#### [BRIEF]
From the entries below, pull out each line where "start" appears.

Stored dataset items:
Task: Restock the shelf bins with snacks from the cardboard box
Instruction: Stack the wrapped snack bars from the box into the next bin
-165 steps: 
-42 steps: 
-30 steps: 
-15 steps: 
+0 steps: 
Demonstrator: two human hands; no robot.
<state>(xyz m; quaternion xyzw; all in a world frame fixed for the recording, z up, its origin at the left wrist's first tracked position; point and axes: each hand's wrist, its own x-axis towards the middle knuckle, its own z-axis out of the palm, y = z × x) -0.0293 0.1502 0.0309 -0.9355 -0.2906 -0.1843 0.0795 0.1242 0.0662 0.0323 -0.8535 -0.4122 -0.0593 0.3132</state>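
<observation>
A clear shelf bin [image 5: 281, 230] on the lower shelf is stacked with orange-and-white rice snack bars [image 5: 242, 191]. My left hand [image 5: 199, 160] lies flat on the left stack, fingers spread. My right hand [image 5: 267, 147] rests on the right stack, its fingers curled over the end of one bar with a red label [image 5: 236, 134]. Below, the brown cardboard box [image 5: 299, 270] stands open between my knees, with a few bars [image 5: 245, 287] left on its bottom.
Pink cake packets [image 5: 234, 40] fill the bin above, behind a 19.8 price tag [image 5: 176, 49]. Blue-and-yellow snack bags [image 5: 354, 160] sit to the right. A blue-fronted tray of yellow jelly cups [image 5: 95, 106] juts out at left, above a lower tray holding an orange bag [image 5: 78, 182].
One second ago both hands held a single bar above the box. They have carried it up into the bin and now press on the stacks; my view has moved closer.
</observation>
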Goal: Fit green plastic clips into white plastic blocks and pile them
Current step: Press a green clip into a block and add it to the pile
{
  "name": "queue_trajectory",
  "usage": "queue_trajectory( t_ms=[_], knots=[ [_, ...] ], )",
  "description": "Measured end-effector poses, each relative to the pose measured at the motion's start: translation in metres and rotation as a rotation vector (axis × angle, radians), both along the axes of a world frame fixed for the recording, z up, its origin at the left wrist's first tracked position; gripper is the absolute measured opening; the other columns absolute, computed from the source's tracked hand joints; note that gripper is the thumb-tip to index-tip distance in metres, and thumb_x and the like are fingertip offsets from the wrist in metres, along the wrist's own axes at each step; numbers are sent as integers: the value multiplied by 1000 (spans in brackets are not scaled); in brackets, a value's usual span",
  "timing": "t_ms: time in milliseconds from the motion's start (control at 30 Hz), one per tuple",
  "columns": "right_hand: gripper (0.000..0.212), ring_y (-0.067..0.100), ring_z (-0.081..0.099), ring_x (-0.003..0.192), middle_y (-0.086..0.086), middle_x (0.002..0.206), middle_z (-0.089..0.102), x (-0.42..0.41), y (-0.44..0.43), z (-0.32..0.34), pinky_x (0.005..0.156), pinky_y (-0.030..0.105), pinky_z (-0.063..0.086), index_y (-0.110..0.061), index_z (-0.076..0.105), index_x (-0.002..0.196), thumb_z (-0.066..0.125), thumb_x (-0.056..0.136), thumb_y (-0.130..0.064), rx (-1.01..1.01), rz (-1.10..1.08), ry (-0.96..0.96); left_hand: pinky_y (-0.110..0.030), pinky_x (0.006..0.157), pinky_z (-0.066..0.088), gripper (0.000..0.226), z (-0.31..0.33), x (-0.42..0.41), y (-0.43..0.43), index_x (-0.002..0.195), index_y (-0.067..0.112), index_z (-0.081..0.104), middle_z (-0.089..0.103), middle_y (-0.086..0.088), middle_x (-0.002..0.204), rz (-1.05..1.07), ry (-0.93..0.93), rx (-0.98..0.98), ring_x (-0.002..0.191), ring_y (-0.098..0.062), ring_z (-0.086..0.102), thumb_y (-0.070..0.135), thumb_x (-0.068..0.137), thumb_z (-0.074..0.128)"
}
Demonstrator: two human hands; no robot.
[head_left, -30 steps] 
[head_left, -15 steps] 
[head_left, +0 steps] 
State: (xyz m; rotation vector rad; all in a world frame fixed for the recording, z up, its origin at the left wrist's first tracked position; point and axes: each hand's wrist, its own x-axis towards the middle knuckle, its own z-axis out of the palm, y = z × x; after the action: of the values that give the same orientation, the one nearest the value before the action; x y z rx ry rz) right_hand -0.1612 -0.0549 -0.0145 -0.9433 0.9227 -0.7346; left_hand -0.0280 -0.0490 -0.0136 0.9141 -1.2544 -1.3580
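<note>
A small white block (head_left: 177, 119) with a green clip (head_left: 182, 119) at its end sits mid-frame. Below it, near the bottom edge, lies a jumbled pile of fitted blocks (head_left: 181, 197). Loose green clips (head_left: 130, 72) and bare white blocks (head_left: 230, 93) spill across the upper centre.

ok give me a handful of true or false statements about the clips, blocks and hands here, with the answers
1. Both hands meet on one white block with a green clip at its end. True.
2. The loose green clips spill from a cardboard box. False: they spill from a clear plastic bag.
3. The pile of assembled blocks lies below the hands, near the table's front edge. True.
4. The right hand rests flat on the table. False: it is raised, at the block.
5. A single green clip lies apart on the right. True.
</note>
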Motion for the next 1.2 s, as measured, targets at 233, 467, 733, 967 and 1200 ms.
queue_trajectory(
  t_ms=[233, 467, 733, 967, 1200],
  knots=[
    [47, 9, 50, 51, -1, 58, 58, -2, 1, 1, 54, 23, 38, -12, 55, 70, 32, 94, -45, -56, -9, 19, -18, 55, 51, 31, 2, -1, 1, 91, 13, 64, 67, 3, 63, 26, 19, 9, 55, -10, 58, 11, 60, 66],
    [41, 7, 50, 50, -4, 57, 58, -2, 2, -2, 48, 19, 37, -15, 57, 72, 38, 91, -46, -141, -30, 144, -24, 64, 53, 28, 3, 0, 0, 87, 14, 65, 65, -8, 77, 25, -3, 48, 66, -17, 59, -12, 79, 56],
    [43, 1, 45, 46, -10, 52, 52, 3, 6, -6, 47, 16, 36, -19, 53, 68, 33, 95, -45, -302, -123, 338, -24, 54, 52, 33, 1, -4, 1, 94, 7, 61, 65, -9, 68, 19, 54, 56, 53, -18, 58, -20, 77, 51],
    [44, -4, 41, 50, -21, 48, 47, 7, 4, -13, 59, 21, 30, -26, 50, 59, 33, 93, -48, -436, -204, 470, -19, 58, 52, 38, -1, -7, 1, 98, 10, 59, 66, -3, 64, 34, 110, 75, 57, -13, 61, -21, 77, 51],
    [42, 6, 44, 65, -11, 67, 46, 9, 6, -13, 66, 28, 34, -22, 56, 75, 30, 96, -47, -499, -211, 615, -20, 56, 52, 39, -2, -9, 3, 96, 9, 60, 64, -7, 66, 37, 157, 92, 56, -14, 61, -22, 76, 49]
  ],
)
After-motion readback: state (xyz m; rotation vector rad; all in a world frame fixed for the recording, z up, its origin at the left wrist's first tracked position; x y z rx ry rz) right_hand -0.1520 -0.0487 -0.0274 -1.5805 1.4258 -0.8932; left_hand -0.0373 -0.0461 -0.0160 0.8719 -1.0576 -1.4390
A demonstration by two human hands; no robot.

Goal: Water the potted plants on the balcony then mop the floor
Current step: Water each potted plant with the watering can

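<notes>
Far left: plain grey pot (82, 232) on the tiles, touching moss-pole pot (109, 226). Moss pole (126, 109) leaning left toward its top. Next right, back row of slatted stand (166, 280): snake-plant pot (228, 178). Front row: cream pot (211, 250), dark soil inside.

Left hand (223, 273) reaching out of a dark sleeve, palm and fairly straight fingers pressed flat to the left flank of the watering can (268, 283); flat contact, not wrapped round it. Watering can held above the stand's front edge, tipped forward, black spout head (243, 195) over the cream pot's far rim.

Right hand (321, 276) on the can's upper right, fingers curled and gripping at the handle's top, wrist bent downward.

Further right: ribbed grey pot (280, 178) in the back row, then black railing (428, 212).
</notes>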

#### [WRITTEN REPLY]
  "description": "Measured end-effector poses, each relative to the pose measured at the motion's start: translation in metres and rotation as a rotation vector (axis × angle, radians), both along the axes of a world frame fixed for the recording, z up, its origin at the left wrist's first tracked position; gripper is the absolute measured opening; the other columns absolute, computed from the source's tracked hand joints; note that gripper is the thumb-tip to index-tip distance in metres, and thumb_x and the like are fingertip offsets from the wrist in metres, along the wrist's own axes at each step; numbers are sent as integers: the value multiplied by 1000 (spans in brackets are not scaled); in brackets, a value's usual span",
  "timing": "t_ms: time in milliseconds from the motion's start (control at 30 Hz), one per tuple",

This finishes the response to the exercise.